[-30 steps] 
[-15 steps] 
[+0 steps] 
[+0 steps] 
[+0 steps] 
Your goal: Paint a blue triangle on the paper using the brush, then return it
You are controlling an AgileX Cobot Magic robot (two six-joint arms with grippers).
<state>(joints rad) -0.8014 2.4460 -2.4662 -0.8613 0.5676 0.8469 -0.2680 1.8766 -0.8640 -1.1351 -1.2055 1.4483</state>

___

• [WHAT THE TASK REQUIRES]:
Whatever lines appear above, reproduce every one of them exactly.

• [RESULT OF THE TASK]:
[-30 steps] 
[-15 steps] 
[+0 steps] 
[+0 steps] 
[+0 steps] 
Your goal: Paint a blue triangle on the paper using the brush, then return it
You are controlling an AgileX Cobot Magic robot (two six-joint arms with grippers).
<state>(joints rad) -0.8014 2.4460 -2.4662 -0.8613 0.5676 0.8469 -0.2680 1.8766 -0.8640 -1.1351 -1.2055 1.4483</state>

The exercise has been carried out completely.